### Exercise requirements
Each line of the data that includes "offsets" must be copied.

[Exercise materials Boundary: Start]

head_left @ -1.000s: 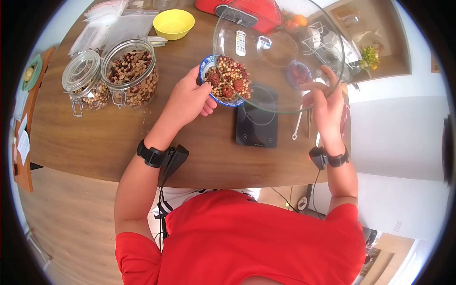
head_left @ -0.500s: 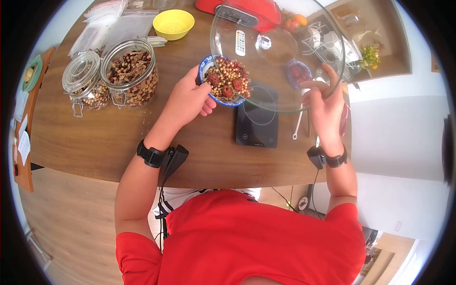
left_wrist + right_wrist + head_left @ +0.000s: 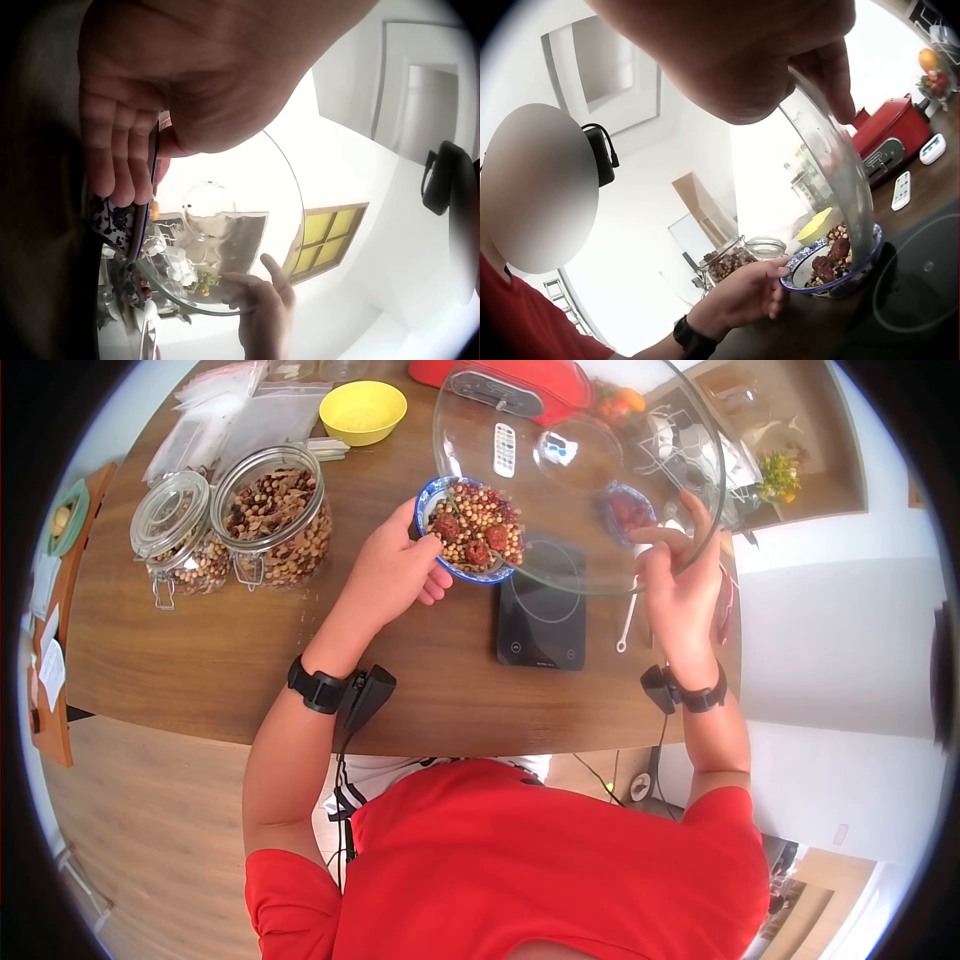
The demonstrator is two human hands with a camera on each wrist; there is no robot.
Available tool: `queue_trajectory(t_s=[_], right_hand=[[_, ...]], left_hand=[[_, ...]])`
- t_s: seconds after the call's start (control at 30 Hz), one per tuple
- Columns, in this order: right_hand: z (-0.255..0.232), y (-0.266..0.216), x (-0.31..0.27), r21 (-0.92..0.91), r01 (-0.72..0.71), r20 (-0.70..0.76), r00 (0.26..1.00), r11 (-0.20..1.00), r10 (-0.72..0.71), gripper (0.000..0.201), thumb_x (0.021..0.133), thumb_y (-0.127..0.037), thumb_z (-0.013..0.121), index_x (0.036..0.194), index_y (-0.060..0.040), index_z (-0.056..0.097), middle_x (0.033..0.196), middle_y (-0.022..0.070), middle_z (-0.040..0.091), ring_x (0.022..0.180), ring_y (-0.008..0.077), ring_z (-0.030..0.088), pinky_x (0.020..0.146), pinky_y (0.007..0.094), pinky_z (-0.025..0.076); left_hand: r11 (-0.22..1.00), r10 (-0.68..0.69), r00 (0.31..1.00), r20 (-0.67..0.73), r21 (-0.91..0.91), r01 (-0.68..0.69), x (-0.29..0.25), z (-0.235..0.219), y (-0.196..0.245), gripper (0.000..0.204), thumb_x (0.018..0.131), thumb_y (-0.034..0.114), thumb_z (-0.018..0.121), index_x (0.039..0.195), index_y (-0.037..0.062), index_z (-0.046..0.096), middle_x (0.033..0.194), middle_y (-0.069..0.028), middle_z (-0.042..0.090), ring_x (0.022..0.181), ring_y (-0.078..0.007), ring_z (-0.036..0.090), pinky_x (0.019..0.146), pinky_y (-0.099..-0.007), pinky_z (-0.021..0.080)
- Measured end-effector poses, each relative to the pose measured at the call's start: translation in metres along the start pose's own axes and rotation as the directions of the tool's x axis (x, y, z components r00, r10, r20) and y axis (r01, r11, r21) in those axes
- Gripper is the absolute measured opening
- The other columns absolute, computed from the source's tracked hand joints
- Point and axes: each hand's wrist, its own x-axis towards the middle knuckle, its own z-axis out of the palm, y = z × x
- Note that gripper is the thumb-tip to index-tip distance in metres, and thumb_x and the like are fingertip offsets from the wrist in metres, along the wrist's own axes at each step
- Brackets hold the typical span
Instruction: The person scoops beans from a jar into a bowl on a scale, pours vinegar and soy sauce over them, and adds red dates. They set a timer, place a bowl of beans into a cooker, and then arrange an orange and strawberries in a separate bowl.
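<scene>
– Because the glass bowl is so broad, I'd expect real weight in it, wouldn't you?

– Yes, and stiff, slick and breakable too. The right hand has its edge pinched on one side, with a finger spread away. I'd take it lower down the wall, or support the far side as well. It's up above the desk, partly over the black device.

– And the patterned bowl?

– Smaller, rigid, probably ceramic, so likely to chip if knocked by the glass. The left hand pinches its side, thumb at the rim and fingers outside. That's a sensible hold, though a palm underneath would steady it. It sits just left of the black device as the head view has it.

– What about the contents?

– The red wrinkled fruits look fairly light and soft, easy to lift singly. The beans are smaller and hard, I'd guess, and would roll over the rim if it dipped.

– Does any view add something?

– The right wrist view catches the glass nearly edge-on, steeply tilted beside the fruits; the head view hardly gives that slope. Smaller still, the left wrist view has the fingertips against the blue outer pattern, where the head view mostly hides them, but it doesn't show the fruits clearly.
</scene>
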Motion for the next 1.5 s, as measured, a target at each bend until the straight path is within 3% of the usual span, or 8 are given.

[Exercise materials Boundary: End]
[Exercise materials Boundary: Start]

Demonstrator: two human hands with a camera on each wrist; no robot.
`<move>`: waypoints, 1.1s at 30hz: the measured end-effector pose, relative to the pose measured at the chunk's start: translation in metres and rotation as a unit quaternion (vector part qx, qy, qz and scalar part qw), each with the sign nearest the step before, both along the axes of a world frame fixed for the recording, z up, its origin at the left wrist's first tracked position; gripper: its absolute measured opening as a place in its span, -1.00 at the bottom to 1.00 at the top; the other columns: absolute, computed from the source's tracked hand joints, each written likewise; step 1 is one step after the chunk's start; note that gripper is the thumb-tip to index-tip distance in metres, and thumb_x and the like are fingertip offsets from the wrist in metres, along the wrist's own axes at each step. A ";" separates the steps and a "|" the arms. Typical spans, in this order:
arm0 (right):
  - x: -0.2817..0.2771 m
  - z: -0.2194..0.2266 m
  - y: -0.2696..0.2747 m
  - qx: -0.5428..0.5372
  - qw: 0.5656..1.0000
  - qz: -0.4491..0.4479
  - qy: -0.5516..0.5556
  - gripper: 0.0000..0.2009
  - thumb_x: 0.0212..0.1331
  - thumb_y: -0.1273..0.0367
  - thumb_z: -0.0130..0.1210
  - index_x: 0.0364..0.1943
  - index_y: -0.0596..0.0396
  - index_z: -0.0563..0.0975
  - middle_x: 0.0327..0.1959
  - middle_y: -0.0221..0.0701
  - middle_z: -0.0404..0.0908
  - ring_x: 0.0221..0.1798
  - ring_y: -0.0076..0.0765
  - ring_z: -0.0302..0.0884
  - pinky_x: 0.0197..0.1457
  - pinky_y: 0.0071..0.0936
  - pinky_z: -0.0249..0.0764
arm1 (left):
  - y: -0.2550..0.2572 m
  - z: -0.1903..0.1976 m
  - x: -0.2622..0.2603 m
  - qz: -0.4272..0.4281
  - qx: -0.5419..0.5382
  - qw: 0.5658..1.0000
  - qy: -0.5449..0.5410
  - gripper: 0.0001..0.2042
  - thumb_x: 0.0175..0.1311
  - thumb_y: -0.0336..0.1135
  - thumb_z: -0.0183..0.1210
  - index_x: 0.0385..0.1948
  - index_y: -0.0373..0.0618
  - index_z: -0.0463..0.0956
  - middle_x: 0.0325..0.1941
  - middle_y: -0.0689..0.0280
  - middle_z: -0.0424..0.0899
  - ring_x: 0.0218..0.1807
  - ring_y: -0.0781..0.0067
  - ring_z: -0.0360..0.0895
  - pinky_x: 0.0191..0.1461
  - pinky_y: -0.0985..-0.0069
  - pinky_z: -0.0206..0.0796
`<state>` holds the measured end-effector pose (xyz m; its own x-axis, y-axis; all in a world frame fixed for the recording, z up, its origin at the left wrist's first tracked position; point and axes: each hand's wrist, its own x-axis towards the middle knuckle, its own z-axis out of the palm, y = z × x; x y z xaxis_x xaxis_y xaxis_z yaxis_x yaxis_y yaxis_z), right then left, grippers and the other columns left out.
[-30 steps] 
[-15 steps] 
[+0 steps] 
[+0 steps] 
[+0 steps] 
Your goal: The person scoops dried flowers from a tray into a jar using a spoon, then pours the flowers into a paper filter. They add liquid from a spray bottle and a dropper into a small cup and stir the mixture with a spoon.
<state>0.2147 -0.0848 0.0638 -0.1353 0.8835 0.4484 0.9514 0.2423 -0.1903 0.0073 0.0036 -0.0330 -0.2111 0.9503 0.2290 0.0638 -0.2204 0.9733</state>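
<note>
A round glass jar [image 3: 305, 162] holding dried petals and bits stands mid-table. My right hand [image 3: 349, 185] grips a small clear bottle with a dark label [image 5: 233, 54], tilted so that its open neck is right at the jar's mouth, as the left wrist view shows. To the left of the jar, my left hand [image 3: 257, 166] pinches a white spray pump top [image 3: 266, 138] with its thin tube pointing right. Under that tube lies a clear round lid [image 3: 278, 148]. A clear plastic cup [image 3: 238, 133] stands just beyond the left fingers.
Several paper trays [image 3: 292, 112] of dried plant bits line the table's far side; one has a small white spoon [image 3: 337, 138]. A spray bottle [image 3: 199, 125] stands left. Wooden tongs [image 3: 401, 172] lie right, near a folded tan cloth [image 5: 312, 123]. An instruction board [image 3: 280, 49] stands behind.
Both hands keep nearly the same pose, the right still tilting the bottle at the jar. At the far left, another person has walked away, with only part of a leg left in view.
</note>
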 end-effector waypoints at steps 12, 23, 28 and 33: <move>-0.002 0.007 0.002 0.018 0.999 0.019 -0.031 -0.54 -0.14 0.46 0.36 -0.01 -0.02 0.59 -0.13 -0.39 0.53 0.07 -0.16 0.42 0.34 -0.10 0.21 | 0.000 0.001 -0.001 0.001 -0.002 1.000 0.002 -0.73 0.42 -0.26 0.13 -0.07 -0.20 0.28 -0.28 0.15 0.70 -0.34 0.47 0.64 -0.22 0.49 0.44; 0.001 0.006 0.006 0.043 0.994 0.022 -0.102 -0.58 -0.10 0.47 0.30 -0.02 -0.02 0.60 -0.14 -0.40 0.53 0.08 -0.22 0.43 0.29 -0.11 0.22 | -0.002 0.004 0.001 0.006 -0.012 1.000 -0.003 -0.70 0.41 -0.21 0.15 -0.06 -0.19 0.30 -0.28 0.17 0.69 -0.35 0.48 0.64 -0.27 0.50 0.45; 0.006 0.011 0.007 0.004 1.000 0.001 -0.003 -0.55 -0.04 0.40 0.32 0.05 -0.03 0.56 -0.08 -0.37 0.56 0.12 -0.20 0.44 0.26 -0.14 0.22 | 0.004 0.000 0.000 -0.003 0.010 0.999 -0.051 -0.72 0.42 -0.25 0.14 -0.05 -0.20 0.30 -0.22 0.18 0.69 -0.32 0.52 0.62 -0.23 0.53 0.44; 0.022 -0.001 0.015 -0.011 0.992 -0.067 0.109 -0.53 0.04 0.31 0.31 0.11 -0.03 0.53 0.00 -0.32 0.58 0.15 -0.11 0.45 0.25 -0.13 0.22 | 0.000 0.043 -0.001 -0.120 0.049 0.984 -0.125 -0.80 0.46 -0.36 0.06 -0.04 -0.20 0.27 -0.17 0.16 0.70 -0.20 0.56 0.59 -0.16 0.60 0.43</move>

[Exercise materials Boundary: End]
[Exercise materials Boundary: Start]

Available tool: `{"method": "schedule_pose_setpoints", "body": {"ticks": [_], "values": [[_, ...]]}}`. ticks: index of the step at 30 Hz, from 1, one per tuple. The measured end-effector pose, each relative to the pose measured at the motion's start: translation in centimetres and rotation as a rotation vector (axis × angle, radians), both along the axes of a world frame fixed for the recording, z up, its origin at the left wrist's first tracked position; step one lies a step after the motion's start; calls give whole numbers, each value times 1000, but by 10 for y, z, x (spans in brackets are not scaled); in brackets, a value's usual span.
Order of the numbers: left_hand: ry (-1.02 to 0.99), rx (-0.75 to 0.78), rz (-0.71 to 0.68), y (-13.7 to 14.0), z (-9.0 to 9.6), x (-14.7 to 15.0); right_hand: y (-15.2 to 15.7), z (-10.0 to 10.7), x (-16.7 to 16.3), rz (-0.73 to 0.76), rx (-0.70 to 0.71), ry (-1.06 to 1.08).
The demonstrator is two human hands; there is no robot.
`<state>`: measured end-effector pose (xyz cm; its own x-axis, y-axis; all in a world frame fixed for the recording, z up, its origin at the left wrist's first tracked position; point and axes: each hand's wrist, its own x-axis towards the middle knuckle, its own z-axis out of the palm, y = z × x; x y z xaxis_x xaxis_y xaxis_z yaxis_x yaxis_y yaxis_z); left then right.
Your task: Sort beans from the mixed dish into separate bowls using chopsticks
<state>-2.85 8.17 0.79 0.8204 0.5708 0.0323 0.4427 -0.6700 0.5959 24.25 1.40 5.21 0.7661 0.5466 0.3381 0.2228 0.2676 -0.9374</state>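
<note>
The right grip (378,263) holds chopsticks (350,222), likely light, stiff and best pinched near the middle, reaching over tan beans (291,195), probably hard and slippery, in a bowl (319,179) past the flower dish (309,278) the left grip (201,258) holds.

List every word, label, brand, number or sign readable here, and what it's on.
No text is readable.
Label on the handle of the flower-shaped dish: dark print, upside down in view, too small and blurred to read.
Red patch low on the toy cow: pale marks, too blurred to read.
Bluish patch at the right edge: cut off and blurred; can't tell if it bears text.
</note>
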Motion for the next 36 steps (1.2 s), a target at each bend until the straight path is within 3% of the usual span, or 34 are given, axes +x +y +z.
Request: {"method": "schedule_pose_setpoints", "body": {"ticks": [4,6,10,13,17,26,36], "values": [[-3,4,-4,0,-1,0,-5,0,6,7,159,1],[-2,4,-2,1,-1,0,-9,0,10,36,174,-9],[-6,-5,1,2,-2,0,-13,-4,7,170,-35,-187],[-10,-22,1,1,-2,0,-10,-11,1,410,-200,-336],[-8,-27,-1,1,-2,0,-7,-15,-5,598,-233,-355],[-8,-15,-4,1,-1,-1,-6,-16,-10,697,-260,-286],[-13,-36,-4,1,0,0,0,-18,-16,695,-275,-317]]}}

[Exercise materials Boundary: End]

### Result of the task
- Note that gripper is the thumb-tip to index-tip distance in metres, and thumb_x and the like are fingertip offsets from the wrist in metres, along the wrist's own axes at each step
`<move>`: waypoints, 1.1s at 30hz: the measured end-effector pose, relative to the pose measured at the chunk's start: translation in metres and rotation as a unit quaternion (vector part qx, qy, qz and scalar part qw), each with the sign nearest the step before, both along the axes of a world frame fixed for the recording, z up, its origin at the left wrist's first tracked position; gripper: its absolute measured opening as a place in its span, -1.00 at the bottom to 1.00 at the top; the other columns: absolute, computed from the source's tracked hand joints, each written likewise; step 1 is one step after the chunk's start; note that gripper is the thumb-tip to index-tip distance in metres, and thumb_x and the like are fingertip offsets from the wrist in metres, along the wrist's own axes at each step. A ";" separates the steps and a "|" the arms. Typical spans, in this order:

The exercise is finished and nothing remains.